The line containing "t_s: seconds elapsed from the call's" marks the end, so write out exactly every line from the top of the entries below through that one.

[Start of Attachment]

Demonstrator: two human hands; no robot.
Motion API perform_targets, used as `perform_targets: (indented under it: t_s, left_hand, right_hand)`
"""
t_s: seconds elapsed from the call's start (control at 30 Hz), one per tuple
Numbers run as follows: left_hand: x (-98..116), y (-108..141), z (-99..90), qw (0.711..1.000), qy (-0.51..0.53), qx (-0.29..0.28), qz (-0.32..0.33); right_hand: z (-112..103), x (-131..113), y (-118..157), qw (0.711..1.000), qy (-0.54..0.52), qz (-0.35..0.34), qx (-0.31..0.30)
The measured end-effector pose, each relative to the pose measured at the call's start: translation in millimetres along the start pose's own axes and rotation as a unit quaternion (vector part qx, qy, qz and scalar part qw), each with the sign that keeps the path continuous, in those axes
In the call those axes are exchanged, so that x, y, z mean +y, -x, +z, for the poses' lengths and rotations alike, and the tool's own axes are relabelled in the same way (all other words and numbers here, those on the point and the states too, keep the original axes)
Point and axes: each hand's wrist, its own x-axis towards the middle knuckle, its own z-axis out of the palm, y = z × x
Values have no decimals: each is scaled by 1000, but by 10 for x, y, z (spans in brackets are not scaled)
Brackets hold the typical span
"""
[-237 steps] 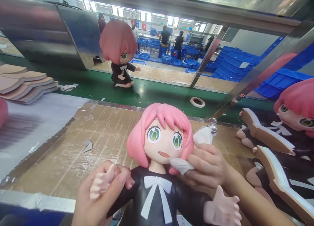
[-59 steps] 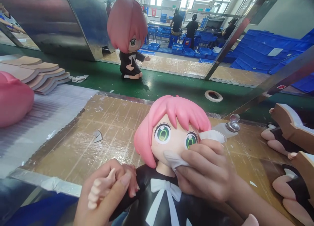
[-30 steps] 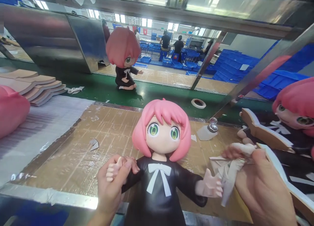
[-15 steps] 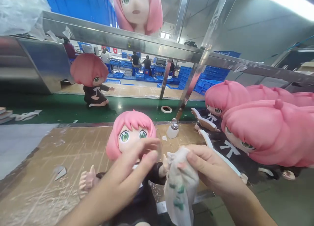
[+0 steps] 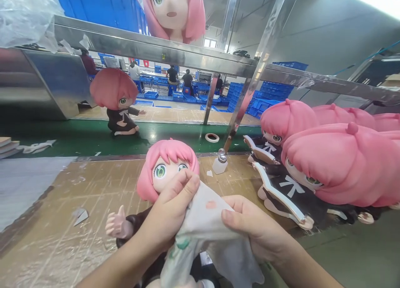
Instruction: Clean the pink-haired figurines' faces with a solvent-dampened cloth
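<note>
A white cloth [image 5: 206,221] with green and pinkish stains is stretched between my two hands. My left hand [image 5: 175,204] pinches its upper left corner, in front of the lower face of a pink-haired figure [image 5: 170,155] in dark clothes. On the cloth's right side, my right hand [image 5: 250,225] grips the edge between thumb and fingers. The cloth hangs over much of the figure's body. One raised figure hand shows at the left, beside my left forearm. A small white bottle with a metal top [image 5: 220,165] stands behind the cloth.
Several pink-haired figures [image 5: 337,167] holding open books crowd the right side. Another figure [image 5: 114,96] sits on the green belt [image 5: 162,134], near a tape roll [image 5: 212,137]. A metal shelf [image 5: 187,53] crosses above. People sit at far workstations.
My left hand has moved to the cloth and taken hold of a corner. The cloth, bunched in my right hand before, is now spread out between both hands.
</note>
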Motion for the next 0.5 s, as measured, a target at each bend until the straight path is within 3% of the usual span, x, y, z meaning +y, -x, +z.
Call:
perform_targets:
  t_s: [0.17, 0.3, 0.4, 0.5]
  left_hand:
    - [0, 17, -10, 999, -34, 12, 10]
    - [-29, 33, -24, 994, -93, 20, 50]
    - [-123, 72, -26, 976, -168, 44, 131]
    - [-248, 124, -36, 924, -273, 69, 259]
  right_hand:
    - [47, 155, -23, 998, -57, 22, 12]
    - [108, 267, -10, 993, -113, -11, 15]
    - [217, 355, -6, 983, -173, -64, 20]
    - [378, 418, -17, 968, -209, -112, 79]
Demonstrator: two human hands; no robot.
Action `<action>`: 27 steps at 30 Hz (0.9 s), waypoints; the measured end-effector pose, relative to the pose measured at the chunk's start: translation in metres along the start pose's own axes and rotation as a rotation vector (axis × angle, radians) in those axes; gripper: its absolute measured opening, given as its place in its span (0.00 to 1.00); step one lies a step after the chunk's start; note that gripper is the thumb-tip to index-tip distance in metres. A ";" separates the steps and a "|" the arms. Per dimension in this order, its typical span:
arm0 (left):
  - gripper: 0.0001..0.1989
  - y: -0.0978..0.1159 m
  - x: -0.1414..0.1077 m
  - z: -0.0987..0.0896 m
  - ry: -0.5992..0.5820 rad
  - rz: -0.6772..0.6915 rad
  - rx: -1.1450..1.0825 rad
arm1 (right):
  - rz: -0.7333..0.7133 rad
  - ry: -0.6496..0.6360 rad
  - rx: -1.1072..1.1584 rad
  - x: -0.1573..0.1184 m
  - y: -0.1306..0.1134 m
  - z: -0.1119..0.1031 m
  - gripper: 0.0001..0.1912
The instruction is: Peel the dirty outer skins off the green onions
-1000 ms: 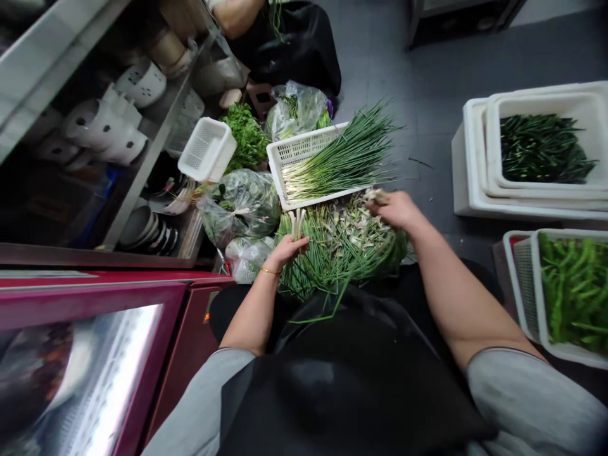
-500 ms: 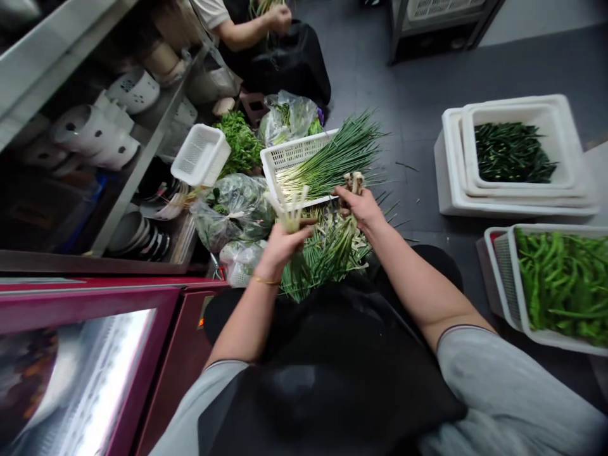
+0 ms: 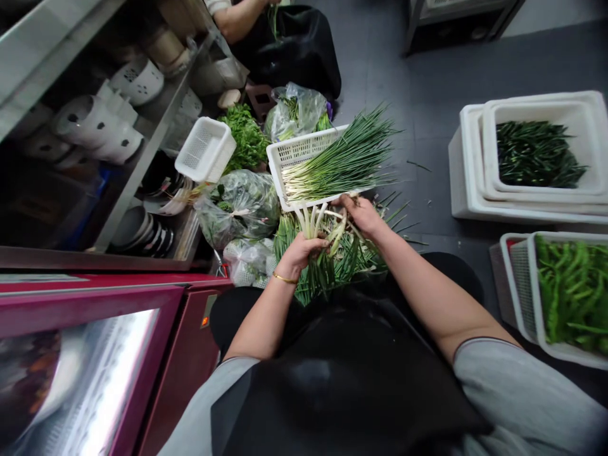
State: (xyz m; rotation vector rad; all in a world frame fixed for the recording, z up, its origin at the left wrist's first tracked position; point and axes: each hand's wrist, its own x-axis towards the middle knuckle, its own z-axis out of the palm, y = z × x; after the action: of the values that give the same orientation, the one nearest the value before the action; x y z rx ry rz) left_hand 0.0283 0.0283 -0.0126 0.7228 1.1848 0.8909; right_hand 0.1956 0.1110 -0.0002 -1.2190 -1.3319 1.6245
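My left hand [image 3: 300,252] is closed round a bunch of scallions [image 3: 311,220], their white ends pointing up and green leaves hanging below. Just to the right, my right hand [image 3: 363,215] is closed on more scallions, with pale stalks [image 3: 338,231] between the two hands; its fingertips are partly hidden. Beyond both hands, a white plastic basket [image 3: 280,183] holds a large pile of scallions [image 3: 344,161], their leaves spilling over its right side. Loose scallions [image 3: 354,263] lie in a heap beneath my hands.
Bagged greens [image 3: 240,206], leafy herbs [image 3: 244,136] and a small white basket [image 3: 206,149] are on the left, beside a shelf of crockery [image 3: 137,234]. White tubs [image 3: 465,164] and a basket of green peppers [image 3: 572,294] stand right. A co-worker [image 3: 299,47] sits ahead.
My two hands have come closer together. The dirty root ends that stuck up from my right hand have dropped down, and its stalks now reach across towards the left bunch.
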 end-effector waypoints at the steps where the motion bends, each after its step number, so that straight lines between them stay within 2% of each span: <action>1: 0.13 -0.001 0.001 -0.001 -0.008 -0.009 -0.018 | 0.024 -0.015 0.034 -0.001 -0.002 -0.001 0.32; 4: 0.13 -0.007 0.006 -0.001 0.063 0.022 -0.109 | 0.090 -0.119 0.038 -0.005 -0.006 0.003 0.30; 7: 0.14 -0.009 0.009 -0.002 0.171 0.101 -0.191 | 0.123 -0.307 -0.042 -0.009 -0.003 0.010 0.24; 9: 0.15 -0.008 0.009 -0.005 0.190 0.144 -0.194 | 0.114 -0.356 -0.076 -0.010 0.002 0.014 0.22; 13: 0.16 -0.006 0.007 -0.009 0.190 0.152 -0.172 | 0.122 -0.299 -0.067 -0.009 0.009 0.015 0.21; 16: 0.18 -0.006 0.007 -0.008 0.223 0.232 -0.109 | 0.114 -0.284 -0.084 -0.009 0.006 0.008 0.21; 20: 0.23 -0.008 0.009 -0.006 0.261 0.324 0.048 | -0.004 -0.266 -0.247 -0.014 0.007 0.001 0.15; 24: 0.22 -0.007 0.009 -0.004 0.274 0.295 0.122 | -0.101 -0.242 -0.372 -0.018 0.017 0.000 0.13; 27: 0.18 0.002 0.007 0.002 0.287 0.375 0.247 | -0.112 -0.238 -0.442 -0.019 0.020 -0.001 0.15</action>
State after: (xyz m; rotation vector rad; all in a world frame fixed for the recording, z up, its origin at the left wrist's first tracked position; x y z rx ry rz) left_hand 0.0305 0.0353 -0.0141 1.0669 1.4570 1.2013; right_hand 0.2036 0.0895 -0.0149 -1.1931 -1.9502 1.4739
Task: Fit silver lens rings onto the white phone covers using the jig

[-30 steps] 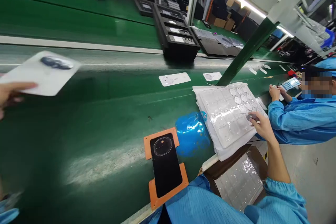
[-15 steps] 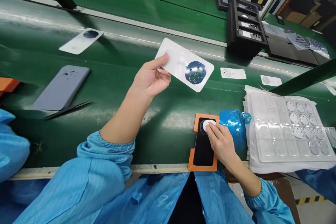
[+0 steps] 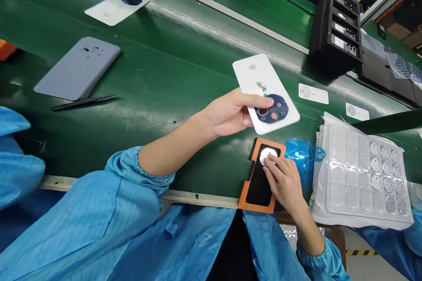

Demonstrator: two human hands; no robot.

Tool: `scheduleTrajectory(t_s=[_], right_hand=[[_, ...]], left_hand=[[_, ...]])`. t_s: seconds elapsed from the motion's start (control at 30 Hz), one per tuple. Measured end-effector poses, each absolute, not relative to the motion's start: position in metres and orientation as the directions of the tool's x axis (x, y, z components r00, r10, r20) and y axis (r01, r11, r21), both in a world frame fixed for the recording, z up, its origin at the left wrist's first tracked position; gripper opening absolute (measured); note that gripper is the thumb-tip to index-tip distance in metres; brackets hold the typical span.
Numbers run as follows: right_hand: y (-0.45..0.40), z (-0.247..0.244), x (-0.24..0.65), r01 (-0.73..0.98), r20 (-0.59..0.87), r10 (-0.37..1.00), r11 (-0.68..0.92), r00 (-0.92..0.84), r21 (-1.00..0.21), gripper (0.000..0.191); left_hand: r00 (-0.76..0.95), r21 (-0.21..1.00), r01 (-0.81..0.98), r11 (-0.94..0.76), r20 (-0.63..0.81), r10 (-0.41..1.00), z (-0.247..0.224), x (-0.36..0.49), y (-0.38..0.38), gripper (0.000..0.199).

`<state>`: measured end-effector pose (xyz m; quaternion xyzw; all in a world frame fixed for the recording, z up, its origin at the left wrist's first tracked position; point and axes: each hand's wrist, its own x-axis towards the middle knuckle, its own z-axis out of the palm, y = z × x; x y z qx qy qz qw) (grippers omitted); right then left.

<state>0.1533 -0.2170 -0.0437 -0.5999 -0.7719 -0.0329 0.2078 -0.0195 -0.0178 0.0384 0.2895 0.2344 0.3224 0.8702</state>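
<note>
A green bench top (image 3: 141, 136) with a satiny sheen ran across the view, wet-looking where light struck it. The left arm reached across it in a blue, elastic-cuffed sleeve, forearm bare and angled up to the right; the right arm rose more steeply from the lower right, its wrist bent in toward the left. A clear plastic tray (image 3: 349, 184) lay near the right hand's side on white sheets, its square pockets partly filled with round silvery discs (image 3: 386, 167). A black rack (image 3: 332, 39) with open compartments stood on the far side.

Smooth grey phone-shaped plates (image 3: 77, 68) lay stacked at the left, dark tweezers (image 3: 84, 103) just beside them. Near the front edge sat an orange fixture (image 3: 244, 195) around a flat black panel (image 3: 260, 186).

Above the fixture, the left hand (image 3: 232, 112) gripped a tilted white rounded panel (image 3: 255, 74), thumb across its dark blue camera-shaped patch (image 3: 280, 113) and fingers beneath. Small dark script on the panel was too small to read.

A crinkled, glossy blue film (image 3: 298, 158) lay beside the fixture. The right hand (image 3: 285, 180) had its fingertips gathered on a white disc (image 3: 267, 154) at the black panel's upper end; whether they pinched or pressed it could not be told.
</note>
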Motion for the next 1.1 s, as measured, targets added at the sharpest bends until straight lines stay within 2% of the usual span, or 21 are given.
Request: scheduleTrajectory(t_s=[0.13,0.33,0.63,0.73,0.83,1.1], right_hand=[[-0.215,-0.018,0.172,0.896,0.503,0.864,0.240,-0.023,-0.372,0.023],[-0.207,0.006,0.181,0.862,0.598,0.793,0.221,0.114,-0.456,0.018],[-0.200,0.018,0.157,0.841,0.583,0.791,0.179,0.186,-0.511,0.016],[-0.190,0.021,0.146,0.859,0.580,0.786,0.133,0.212,-0.494,0.013],[-0.178,0.019,0.143,0.868,0.556,0.789,0.058,0.263,-0.492,0.007],[-0.169,0.009,0.144,0.744,0.468,0.761,-0.028,0.449,-0.667,0.011]], left_hand=[[0.731,0.732,-0.389,0.559,-0.124,0.671,0.035,-0.017,-0.026,0.029],[0.651,0.800,-0.398,0.450,-0.100,0.752,0.020,-0.008,-0.023,0.038],[0.615,0.902,-0.321,0.287,-0.031,0.788,0.002,0.004,-0.044,0.047],[0.614,0.950,-0.217,0.224,-0.045,0.788,-0.004,0.010,-0.049,0.042],[0.687,0.984,-0.106,0.144,-0.033,0.726,-0.008,0.012,-0.056,0.045],[0.723,0.963,-0.135,-0.233,0.257,0.641,-0.009,0.014,-0.077,0.045]])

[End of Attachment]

Answer to the exercise -
Demonstrator: two human hands; no robot.
Motion API perform_targets, used as `perform_targets: (indented under it: t_s, left_hand, right_hand)`
"""
t_s: seconds elapsed from the call's start (control at 30 Hz), one per tuple

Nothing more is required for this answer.